Sex with Cancer is for people living with and beyond cancer, seeking creative solutions to problems caused by cancer.

It’s for anyone feeling shy or embarrassed in front of doctors, put off by medical jargon and warnings, or ill fitted to a story of ‘survival’, where pleasure is of secondary importance.

It’s also for partners, lovers and admirers wanting to up their game!

Sex with Cancer co-founders Joon Lynn Goh & Brian Lobel. Photo by Christa Holka

Why is it needed?

Cancer, and the treatments for cancer, often have serious effects on a person’s sex life in direct and indirect ways.

Surgeries can result in body parts being removed, or scars that can take time to get use to. Chemotherapy and radiotherapy can cause exhaustion, weight loss, weight gain, loss of interest in sex, erectile dysfunction, vaginal dryness, and heightened infection risks. People with cancer are navigating lots of emotions, traumas and priorities, all of which might make sex less desirable or feasible.

Moreover, there can often be a disconnect between patients and medical professionals. Many people feel uncomfortable talking about sex with their medical teams. At the same time, many medical professionals lack the confidence and training to talk about sexual function and pleasure.

Then, there’s a dominant national cancer dialogue promoting ‘getting back to normal’ instead of ‘loving a body’s new normal’, and barriers to promoting the use of sex toys (which are not medically tested so cannot be formally recommend by doctors).
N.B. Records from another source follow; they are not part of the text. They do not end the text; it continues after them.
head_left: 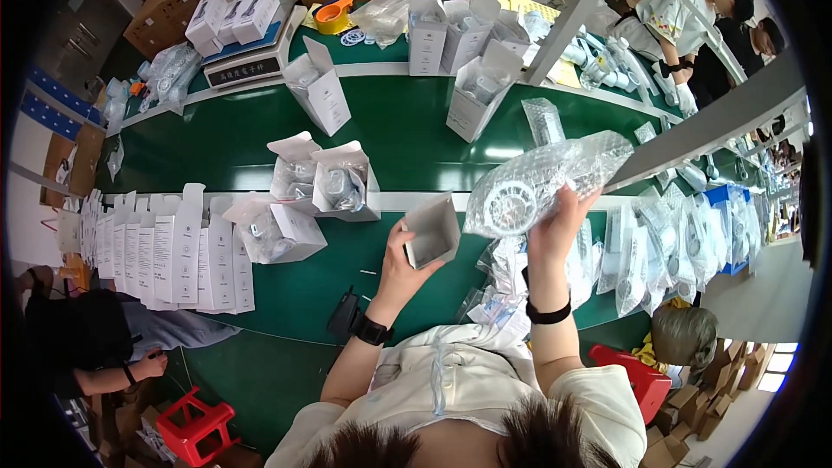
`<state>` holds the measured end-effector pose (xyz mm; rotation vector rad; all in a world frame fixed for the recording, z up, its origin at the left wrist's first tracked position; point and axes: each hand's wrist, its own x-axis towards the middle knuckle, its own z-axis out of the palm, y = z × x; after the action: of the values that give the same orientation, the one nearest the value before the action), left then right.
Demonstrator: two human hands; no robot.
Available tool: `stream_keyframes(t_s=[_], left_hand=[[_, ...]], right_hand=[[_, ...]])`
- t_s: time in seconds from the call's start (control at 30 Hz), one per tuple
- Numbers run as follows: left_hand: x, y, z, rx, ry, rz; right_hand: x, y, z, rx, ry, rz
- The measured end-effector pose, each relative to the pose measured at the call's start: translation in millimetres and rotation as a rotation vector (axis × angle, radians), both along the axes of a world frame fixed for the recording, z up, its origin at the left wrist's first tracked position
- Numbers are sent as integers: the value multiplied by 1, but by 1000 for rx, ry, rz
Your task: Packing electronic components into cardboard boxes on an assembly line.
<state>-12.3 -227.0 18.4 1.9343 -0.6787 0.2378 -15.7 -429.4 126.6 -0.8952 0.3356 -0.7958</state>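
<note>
Over the big green table (312, 290), my right hand (555, 218) gripped a puffy bubble bag (568, 165). Just left, my left hand (400, 256) held a smaller white box (433, 232), its top open. I was probably packing; next seemed to need lining them up.

The white box (432, 232), tilted, open end up, is in the left fingers (399, 243); just right, the clear bubble bag (568, 166) slants in the right fingers (567, 201), a round white part (510, 206) showing through.
</note>
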Motion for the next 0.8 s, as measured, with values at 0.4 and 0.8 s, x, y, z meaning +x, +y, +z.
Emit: stream_keyframes(t_s=[0.4,0.8], left_hand=[[-14,-18,0,-90,273,294],[-35,-13,-36,-152,256,84]], right_hand=[[1,48,-37,-1221,-38,-13],[-31,17,-21,-1580,23,585]])
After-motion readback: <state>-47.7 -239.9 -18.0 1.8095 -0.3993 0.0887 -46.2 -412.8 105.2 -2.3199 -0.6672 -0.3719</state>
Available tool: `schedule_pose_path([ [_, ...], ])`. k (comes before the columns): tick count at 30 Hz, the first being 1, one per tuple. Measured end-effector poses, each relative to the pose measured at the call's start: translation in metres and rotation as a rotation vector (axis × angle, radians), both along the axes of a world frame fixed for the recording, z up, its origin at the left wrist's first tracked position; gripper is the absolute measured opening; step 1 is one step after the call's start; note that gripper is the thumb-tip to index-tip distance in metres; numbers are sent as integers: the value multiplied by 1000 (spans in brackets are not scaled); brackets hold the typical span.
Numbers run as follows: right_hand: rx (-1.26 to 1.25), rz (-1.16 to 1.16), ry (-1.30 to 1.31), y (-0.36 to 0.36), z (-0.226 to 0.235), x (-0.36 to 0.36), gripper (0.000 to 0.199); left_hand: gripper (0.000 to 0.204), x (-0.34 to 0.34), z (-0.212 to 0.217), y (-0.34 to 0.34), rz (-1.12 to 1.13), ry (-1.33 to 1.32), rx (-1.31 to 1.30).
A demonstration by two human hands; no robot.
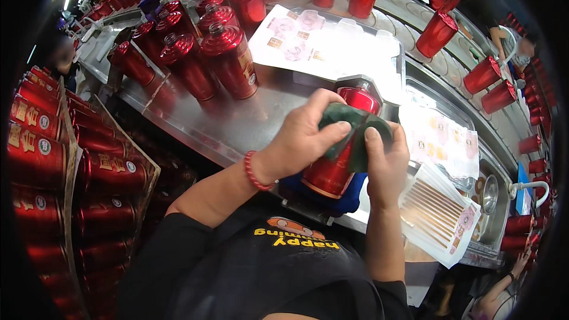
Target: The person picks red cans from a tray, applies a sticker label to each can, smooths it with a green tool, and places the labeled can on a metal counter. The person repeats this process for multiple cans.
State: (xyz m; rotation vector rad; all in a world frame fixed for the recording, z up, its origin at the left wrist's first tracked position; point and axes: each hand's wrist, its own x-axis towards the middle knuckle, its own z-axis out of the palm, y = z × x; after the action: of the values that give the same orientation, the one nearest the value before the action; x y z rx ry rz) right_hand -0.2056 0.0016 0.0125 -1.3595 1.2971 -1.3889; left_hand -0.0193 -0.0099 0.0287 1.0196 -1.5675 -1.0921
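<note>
A shiny red bottle (328, 173) lies tilted in front of me, its lower end toward my body, over a blue padded support (351, 197). My left hand (305, 133) and my right hand (385, 157) grip a dark green flexible pad (349, 120) from both sides. It is bent across the bottle's middle, the two thumbs close together on top. A dark angular holder (359, 81) surrounds the bottle's far end. The pad and my fingers hide much of the bottle's side.
Several red bottles (228, 62) stand on the metal table (237, 133) at left. Label sheets (296, 34) lie beyond my hands, and a sheet with gold strips (435, 210) lies right. Bottles ride a curved conveyor (409, 62). Crates of bottles (112, 172) fill the left side.
</note>
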Motion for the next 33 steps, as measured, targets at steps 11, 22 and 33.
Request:
schedule_pose_path([
  [11, 34, -100, -119, 44, -20, -1, 34, 26, 6, -19, 35, 209, 172, 25],
  [22, 8, -54, -77, 54, -12, 11, 32, 26, -1, -21, 53, 149, 180, 73],
  [33, 17, -38, -62, 37, -23, 5, 30, 27, -5, -18, 33, 126, 70, 2],
])
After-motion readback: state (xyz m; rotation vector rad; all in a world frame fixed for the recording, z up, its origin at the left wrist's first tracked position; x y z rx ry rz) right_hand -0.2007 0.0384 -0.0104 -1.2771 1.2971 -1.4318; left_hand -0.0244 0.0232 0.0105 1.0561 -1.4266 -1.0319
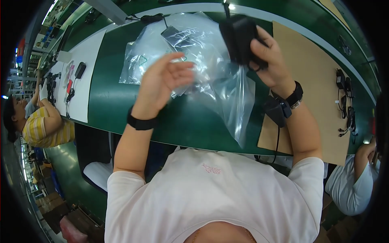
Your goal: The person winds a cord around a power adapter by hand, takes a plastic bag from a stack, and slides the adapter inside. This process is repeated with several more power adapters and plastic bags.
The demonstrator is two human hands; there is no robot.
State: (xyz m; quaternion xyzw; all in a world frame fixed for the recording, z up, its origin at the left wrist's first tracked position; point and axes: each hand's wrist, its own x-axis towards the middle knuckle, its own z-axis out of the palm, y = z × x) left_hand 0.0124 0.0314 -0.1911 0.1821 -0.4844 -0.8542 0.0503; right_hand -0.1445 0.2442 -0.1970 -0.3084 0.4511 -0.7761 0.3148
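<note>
While the worktop (109, 97) spans the upper half of the frame, brown cardboard (308, 81) covers its right part, perhaps as padding for what lies there. Clear bags (227, 95) overlap across the upper centre, seemingly left spread between the hands so that either can reach them. Near the cardboard's outer edge, corded adapters (343, 91) lie in a column, probably to stop their cords tangling.

At upper centre-right, the right hand (270, 58) has its grip clamped on a black adapter (239, 40), partly blurred and raised over the bags, likely to clear the loose film. Its thumb presses the near side, and the forearm rises from the lower right, leaning inward.

The left hand (166, 81), left of centre, has its grip apart and visibly empty, fingers pointing right; whether it touches the film, I cannot tell. Black bands (141, 120) circle both wrists.
</note>
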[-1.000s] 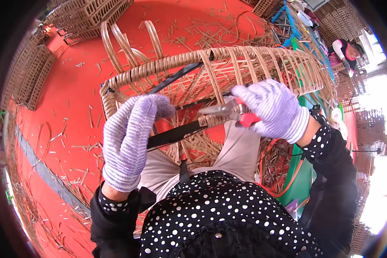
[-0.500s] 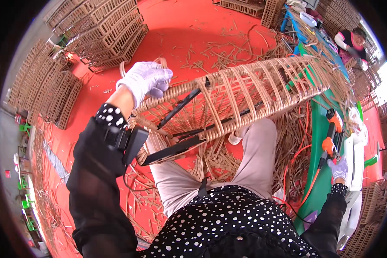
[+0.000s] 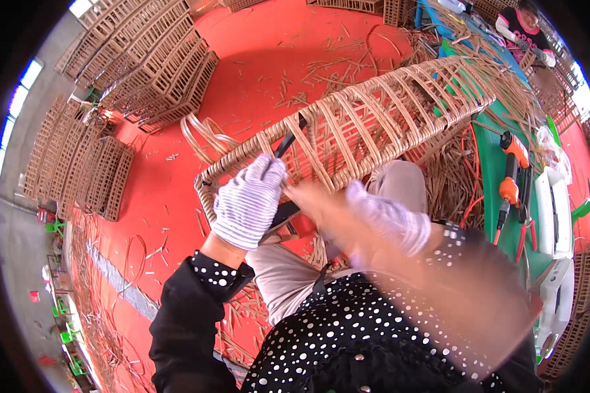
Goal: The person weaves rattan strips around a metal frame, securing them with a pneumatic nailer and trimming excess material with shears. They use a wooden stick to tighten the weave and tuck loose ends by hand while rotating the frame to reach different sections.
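Observation:
A long wicker frame [image 3: 373, 131] of brown strips, wound over black bars, slopes from my lap up to the green table. My left hand [image 3: 250, 202], in a striped white glove, is closed at its near end by a black bar; what the fingers pinch is hidden. My right hand [image 3: 396, 219], gloved too, is blurred by motion in front of the frame's near side. A wide brown strip [image 3: 452, 308], also smeared, runs from my left fingertips past the right hand, which appears closed on it. Loose strip loops [image 3: 206, 137] stick out beyond the frame's left end.
The green table [image 3: 488, 157] on the right bears an orange-and-black hand tool [image 3: 513, 164], red-handled pliers [image 3: 526, 239] and a white box [image 3: 554, 216]. Wicker stacks [image 3: 144, 65] stand at far left. Strip scraps litter the red floor [image 3: 295, 39]. Another person [image 3: 528, 33] sits far right.
My right hand has come from the table to the frame with a brown strip. My left hand has moved right and nearer, from the frame's far left edge to the black bar.

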A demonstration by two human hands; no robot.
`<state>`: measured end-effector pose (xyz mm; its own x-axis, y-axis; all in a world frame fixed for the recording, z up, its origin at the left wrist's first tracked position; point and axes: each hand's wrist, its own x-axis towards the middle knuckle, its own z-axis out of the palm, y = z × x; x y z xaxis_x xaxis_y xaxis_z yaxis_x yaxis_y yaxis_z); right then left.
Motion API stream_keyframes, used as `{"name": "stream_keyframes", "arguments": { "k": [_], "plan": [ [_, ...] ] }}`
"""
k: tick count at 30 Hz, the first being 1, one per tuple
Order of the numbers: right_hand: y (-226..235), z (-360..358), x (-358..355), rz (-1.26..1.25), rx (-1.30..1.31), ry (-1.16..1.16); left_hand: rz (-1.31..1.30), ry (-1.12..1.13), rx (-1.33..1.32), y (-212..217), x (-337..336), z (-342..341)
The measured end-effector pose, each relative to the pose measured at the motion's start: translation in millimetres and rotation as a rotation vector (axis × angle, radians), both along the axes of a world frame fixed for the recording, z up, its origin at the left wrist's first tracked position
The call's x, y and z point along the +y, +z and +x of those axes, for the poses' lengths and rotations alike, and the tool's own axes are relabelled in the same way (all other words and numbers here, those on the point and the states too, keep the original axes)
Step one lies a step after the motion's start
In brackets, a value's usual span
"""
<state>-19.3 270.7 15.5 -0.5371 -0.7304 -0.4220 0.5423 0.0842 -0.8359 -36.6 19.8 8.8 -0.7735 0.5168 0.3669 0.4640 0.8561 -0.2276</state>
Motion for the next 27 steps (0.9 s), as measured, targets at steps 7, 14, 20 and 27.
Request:
{"name": "stream_keyframes", "arguments": {
  "k": [7, 14, 20, 27],
  "plan": [
    [13.5, -2.7, -45.8, -0.120, -0.093, -0.034, 0.033, -0.104, 0.001, 5.4, -3.3, -14.2],
    [-2.2, 7.0, -41.3, 0.001, 0.053, -0.032, 0.111, 0.134, -0.038, 17.5, -3.3, -60.3],
    [-21.9, 15.4, -47.7, 0.061, 0.165, 0.015, 0.230, 0.088, -0.093, 10.4, -2.1, -49.4],
    [-50.5, 24.1, -41.0, 0.057, 0.261, -0.014, 0.364, -0.006, -0.096, -1.7, -6.1, -2.1]
  ]
}}
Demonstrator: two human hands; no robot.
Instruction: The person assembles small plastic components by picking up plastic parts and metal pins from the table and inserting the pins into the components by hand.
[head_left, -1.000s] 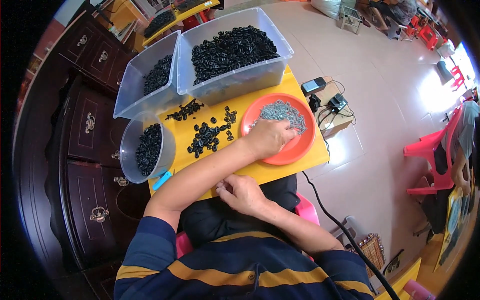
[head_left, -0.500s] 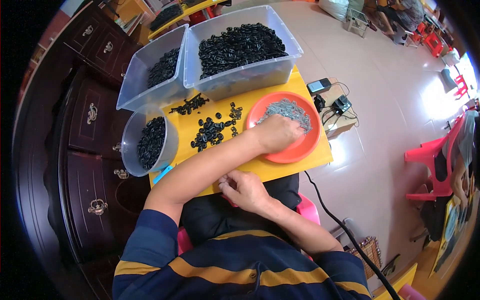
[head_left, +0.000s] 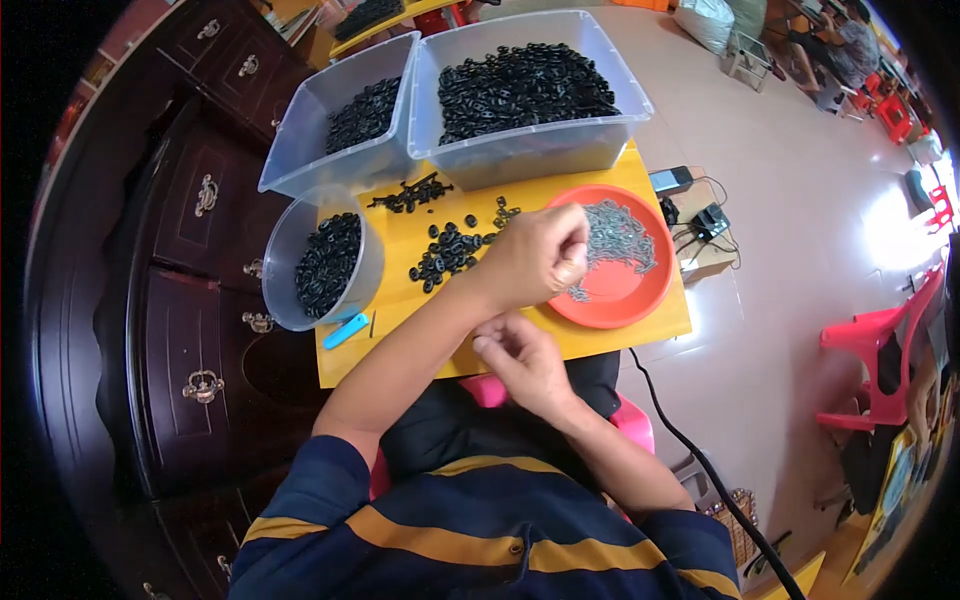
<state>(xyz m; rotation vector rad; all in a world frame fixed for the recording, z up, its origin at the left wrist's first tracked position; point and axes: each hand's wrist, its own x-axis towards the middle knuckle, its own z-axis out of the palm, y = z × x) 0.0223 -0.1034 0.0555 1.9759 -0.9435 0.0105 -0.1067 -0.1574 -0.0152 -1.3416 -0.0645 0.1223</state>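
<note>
My left hand is closed at the left rim of a round orange-red plate, with the fingers curled inward; what they hold, if anything, is hidden. On the plate lies a heap of small silvery metal pins. Below my left wrist, at the table's front edge, my right hand has its fingers curled toward the thumb, and whatever is between them cannot be made out. My left forearm crosses above the right fingertips. Loose small black oval plastic pieces lie left of my left hand, beside a cluster of joined black pieces.
Two clear plastic boxes of black pieces stand at the back of the yellow table. A round clear tub and a light-blue handled tool are at left. Dark drawers border the left; a black cable hangs right.
My left hand has come up out of the pins toward the plate's left rim, still closed. My right hand stays near the table's front edge. The whole view has shifted slightly.
</note>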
All this leads to overly-medicalised information, scared patients, nervous doctors, and lots of missed opportunities for good sex and meaningful intimacy – with others and yourself.

Sex with Cancer aims to, shall we say, lubricate these difficult conversations by centring patients and their admirers, and drawing on sex-positive professional expertise. We believe information promotes confidence, and confidence is sexy!